**Exercise goal:** Your task is to print all of the data below exactly, with no pictures included.

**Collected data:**
=======

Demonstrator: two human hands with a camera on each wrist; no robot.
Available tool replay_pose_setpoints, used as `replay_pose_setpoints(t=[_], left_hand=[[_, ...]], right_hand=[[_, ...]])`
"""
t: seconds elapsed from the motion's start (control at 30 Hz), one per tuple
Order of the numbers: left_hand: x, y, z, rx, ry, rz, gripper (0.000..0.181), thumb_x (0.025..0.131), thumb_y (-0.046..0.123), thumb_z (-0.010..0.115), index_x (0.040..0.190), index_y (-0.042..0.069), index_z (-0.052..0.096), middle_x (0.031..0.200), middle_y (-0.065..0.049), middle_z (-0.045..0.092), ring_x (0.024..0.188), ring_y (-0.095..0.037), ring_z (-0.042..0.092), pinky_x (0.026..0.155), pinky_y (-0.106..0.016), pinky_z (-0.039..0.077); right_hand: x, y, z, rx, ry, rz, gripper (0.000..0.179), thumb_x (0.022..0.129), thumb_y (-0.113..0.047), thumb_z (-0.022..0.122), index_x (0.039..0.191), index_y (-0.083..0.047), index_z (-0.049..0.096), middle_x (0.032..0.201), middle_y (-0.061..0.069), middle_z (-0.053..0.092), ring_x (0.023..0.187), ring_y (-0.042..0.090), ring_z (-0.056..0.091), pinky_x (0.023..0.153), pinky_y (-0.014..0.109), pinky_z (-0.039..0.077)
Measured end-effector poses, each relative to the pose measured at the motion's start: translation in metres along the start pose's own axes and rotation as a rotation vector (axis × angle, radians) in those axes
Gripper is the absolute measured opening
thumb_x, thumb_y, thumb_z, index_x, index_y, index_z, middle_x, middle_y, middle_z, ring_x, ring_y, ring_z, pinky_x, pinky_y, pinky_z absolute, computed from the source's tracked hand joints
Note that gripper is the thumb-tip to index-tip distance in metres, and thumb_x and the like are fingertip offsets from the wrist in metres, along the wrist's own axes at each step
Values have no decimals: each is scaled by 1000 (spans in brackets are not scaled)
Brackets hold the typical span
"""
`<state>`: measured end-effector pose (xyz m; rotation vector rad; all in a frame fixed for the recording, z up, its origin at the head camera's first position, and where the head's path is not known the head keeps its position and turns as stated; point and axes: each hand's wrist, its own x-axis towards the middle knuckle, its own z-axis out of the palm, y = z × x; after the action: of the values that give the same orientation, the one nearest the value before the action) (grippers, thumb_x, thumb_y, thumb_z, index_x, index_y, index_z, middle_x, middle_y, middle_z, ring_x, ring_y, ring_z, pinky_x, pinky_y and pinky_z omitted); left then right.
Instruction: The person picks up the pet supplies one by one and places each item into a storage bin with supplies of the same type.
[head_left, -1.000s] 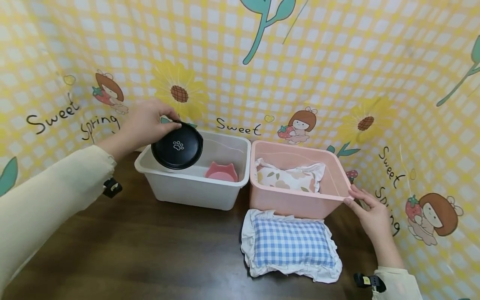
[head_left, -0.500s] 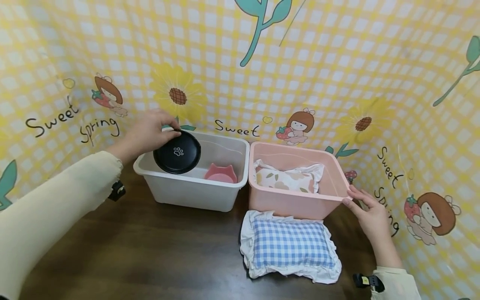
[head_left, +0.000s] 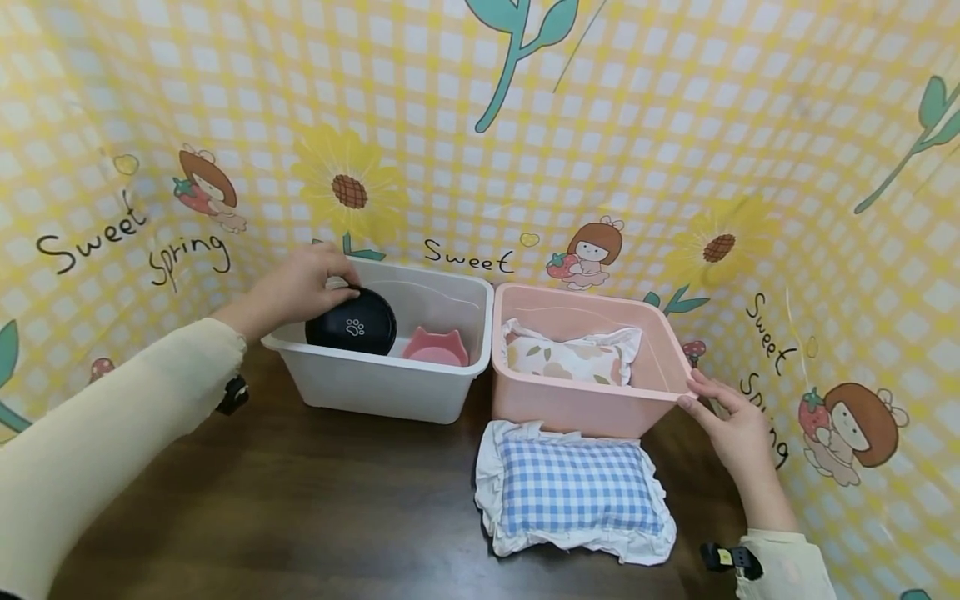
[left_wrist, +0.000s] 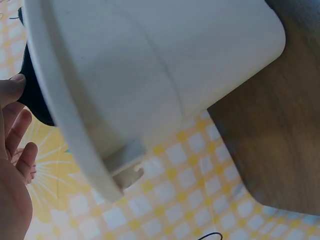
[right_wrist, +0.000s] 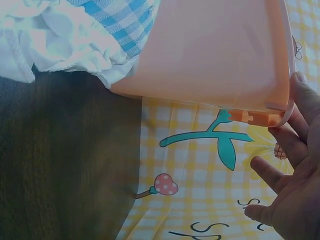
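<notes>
My left hand [head_left: 298,287] pinches the upper edge of a round black pet bowl [head_left: 348,323] with a paw print, tilted up inside the left part of the white bin [head_left: 378,390]. The bin's front rim hides its lowest edge. A pink cat-eared bowl [head_left: 437,347] sits in the same bin, to the right. My right hand [head_left: 731,429] grips the right front corner of the pink bin [head_left: 573,408]; in the right wrist view the thumb [right_wrist: 303,92] lies at the rim, with the index finger beneath it. A floral ruffled pillow [head_left: 573,360] lies inside this bin.
A blue checked pillow [head_left: 577,487] with white ruffles lies on the dark wooden table [head_left: 322,492], right in front of the pink bin. The two bins stand side by side against a yellow checked cloth [head_left: 450,167] that rises behind and at both sides.
My left hand has lowered the black pet bowl from above the white bin's rim down into the bin. The right hand keeps its grip on the pink bin, which stays in place.
</notes>
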<state>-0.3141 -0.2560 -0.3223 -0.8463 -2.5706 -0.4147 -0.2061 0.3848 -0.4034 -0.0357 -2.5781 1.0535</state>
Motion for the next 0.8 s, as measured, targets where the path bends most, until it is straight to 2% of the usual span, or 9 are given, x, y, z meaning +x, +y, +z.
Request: replay_pose_setpoints(t=[0.33,0.53,0.8], left_hand=[[0,-2,21,-21,-85,-12,7,87,11,82,90,16,78,98,-1,72,101,-24,64,89,-47,53],[1,-9,31,-21,-107,-39,7,87,12,83,87,17,79,94,0,72,99,-23,63,90,-47,52],[4,-18,41,18,-178,-53,8,87,13,82,84,19,77,87,4,73,96,-22,63,88,-46,53]], right_hand=[[-1,1,-2,0,5,22,54,91,-48,75,132,-12,70,146,-1,58,143,33,46,113,58,37],[-1,0,-1,3,5,12,52,92,-45,75,131,-10,71,145,-1,59,142,35,46,113,58,37],[0,-2,-1,12,-3,9,53,92,-46,76,130,-9,71,145,1,60,142,36,46,114,59,36]])
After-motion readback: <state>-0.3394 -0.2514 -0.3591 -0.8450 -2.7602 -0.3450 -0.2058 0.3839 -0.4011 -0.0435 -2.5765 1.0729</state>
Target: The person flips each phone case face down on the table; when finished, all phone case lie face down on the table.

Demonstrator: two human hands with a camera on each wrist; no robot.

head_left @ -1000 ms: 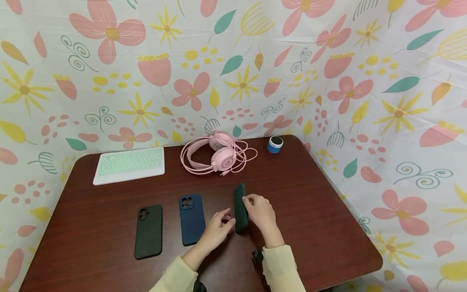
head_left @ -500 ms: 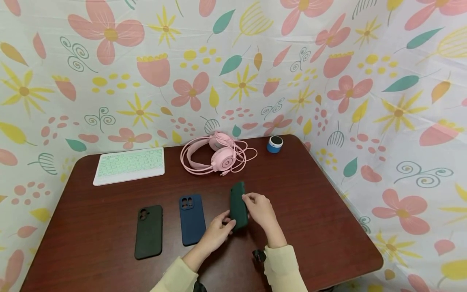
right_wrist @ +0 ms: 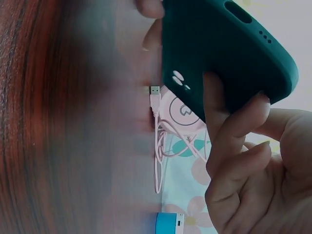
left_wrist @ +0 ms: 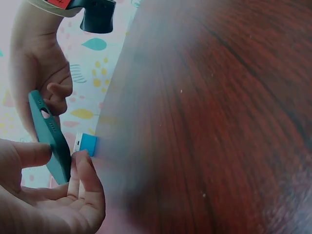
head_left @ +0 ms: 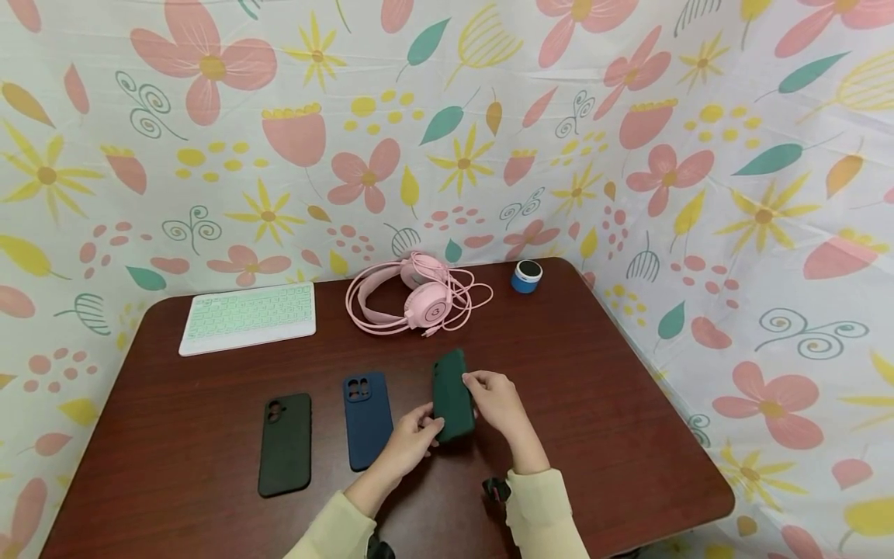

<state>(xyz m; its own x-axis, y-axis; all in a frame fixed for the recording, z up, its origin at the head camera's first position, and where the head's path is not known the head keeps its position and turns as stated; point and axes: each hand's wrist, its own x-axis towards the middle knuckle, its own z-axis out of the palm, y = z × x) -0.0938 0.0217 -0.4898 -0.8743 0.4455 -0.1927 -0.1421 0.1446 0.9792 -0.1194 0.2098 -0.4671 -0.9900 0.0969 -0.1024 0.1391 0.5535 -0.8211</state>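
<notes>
Both my hands hold a dark green phone case just above the table, tilted, with its back turned partly toward the head camera. My left hand pinches its lower left edge, thumb on the near face and fingers behind. At the opposite edge my right hand grips it between thumb and fingers. In the left wrist view the bottom edge of the case shows its port opening. The right wrist view catches camera holes in the case. Left of the hands lie a blue phone case and a blackish-green phone case.
Pink headphones with a coiled cable lie at the back middle of the brown table. A white keyboard with green keys is at the back left. The small blue speaker stands back right. Patterned cloth hangs behind.
The green case has turned from nearly edge-on to showing its back, shifting slightly left. My left hand, apart from it a second ago, now grips its left edge. My right hand keeps hold.
</notes>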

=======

**Answer:**
Demonstrator: two human hands with a camera on each wrist; no robot.
Available tool replay_pose_setpoints, used as `replay_pose_setpoints(t=[_], left_hand=[[_, ...]], right_hand=[[_, ...]])`
"""
t: seconds elapsed from the motion's start (control at 30 Hz), one per tuple
Order of the numbers: left_hand: x, y, z, rx, ry, rz, gripper (0.000..0.181), thumb_x (0.025..0.131), thumb_y (-0.046..0.123), thumb_z (-0.010..0.115), index_x (0.040..0.190), index_y (-0.042..0.069), index_z (-0.052..0.096), middle_x (0.031..0.200), middle_y (-0.065..0.049), middle_z (-0.045..0.092), ring_x (0.024..0.188), ring_y (-0.095..0.037), ring_z (-0.042..0.092), pinky_x (0.026..0.155), pinky_y (-0.106..0.016), pinky_z (-0.039..0.077); right_hand: x, y, z, rx, ry, rz, gripper (0.000..0.179), thumb_x (0.022..0.129), thumb_y (-0.113..0.047), thumb_z (-0.022..0.122), index_x (0.039..0.191), index_y (-0.083..0.047), index_z (-0.049..0.096), middle_x (0.032..0.201), middle_y (-0.061..0.069), middle_z (-0.053..0.092), ring_x (0.023..0.187), ring_y (-0.042..0.090), ring_z (-0.056..0.091), pinky_x (0.023..0.153), pinky_y (-0.014..0.109), pinky_z (-0.039..0.077)
Measured end-effector poses, each relative to the pose measured at the motion's start: translation in metres along the start pose's own axes and rotation as a rotation vector (axis × angle, radians) in those axes
Gripper is the absolute measured opening
thumb_x, thumb_y, thumb_z, index_x, index_y, index_z, middle_x, middle_y, middle_z, ring_x, ring_y, ring_z, pinky_x, pinky_y, pinky_z absolute, computed from the source's tracked hand joints
Note that gripper is the thumb-tip to index-tip distance in metres, and thumb_x and the like are fingertip offsets from the wrist in metres, along the wrist's own axes at each step
Values have no decimals: each is scaled by 1000 (spans in brackets are not scaled)
Brackets hold the typical span
"""
`<state>`: measured end-effector pose (xyz m; rotation vector rad; all in a frame fixed for the recording, z up, its origin at the head camera's first position, and where the head's path is not known the head keeps its position and turns as stated; point and axes: each hand's wrist, its own x-axis towards the middle knuckle, its own z-axis out of the palm, y = z × x; after the action: of the values that give the same orientation, the one nearest the value before the action) (grippers, thumb_x, thumb_y, thumb_z, index_x, index_y, index_z, middle_x, middle_y, middle_z, ring_x, ring_y, ring_z, pinky_x, pinky_y and pinky_z omitted); left then right.
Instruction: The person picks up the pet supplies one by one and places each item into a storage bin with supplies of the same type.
[head_left, -1.000s] 
[head_left, -0.500s] 
[head_left, +0.000s] 
[left_wrist, +0.000s] 
[right_wrist, +0.000s] 
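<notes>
My left hand [head_left: 298,287] pinches the upper edge of a round black pet bowl [head_left: 348,323] with a paw print, tilted up inside the left part of the white bin [head_left: 378,390]. The bin's front rim hides its lowest edge. A pink cat-eared bowl [head_left: 437,347] sits in the same bin, to the right. My right hand [head_left: 731,429] grips the right front corner of the pink bin [head_left: 573,408]; in the right wrist view the thumb [right_wrist: 303,92] lies at the rim, with the index finger beneath it. A floral ruffled pillow [head_left: 573,360] lies inside this bin.
A blue checked pillow [head_left: 577,487] with white ruffles lies on the dark wooden table [head_left: 322,492], right in front of the pink bin. The two bins stand side by side against a yellow checked cloth [head_left: 450,167] that rises behind and at both sides.
My left hand has lowered the black pet bowl from above the white bin's rim down into the bin. The right hand keeps its grip on the pink bin, which stays in place.
</notes>
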<state>-0.3141 -0.2560 -0.3223 -0.8463 -2.5706 -0.4147 -0.2061 0.3848 -0.4034 -0.0357 -2.5781 1.0535</state>
Motion for the next 0.8 s, as measured, targets where the path bends most, until it is straight to 2% of the usual span, or 9 are given, x, y, z meaning +x, +y, +z.
Request: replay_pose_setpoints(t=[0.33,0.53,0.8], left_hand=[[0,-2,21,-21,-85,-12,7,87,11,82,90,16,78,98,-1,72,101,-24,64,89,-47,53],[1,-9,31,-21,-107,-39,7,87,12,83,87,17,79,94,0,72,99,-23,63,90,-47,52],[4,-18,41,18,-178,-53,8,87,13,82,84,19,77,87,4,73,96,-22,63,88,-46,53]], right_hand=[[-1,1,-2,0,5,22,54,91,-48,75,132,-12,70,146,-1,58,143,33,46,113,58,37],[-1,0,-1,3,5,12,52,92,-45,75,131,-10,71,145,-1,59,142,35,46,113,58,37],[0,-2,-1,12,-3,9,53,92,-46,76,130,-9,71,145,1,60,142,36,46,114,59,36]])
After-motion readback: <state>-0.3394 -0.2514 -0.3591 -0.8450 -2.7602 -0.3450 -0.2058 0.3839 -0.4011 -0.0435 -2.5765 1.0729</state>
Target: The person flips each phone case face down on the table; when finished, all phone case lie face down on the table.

Demonstrator: two human hands with a camera on each wrist; no robot.

head_left @ -1000 ms: 
head_left @ -500 ms: 
right_wrist @ +0 ms: 
left_wrist @ +0 ms: 
head_left @ +0 ms: 

<state>(xyz m; its own x-axis, y-axis; all in a frame fixed for the recording, z up, its origin at the head camera's first position, and where the head's path is not known the head keeps its position and turns as stated; point and axes: each hand's wrist, its own x-axis towards the middle knuckle, its own z-axis out of the palm, y = z × x) -0.0938 0.0217 -0.4898 -0.8743 0.4455 -0.1927 -0.1421 0.1446 0.9792 -0.1194 0.2098 -0.4671 -0.9900 0.0969 -0.1024 0.1391 0.5535 -0.8211</state>
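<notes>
Both my hands hold a dark green phone case just above the table, tilted, with its back turned partly toward the head camera. My left hand pinches its lower left edge, thumb on the near face and fingers behind. At the opposite edge my right hand grips it between thumb and fingers. In the left wrist view the bottom edge of the case shows its port opening. The right wrist view catches camera holes in the case. Left of the hands lie a blue phone case and a blackish-green phone case.
Pink headphones with a coiled cable lie at the back middle of the brown table. A white keyboard with green keys is at the back left. The small blue speaker stands back right. Patterned cloth hangs behind.
The green case has turned from nearly edge-on to showing its back, shifting slightly left. My left hand, apart from it a second ago, now grips its left edge. My right hand keeps hold.
</notes>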

No more work is left in this exercise.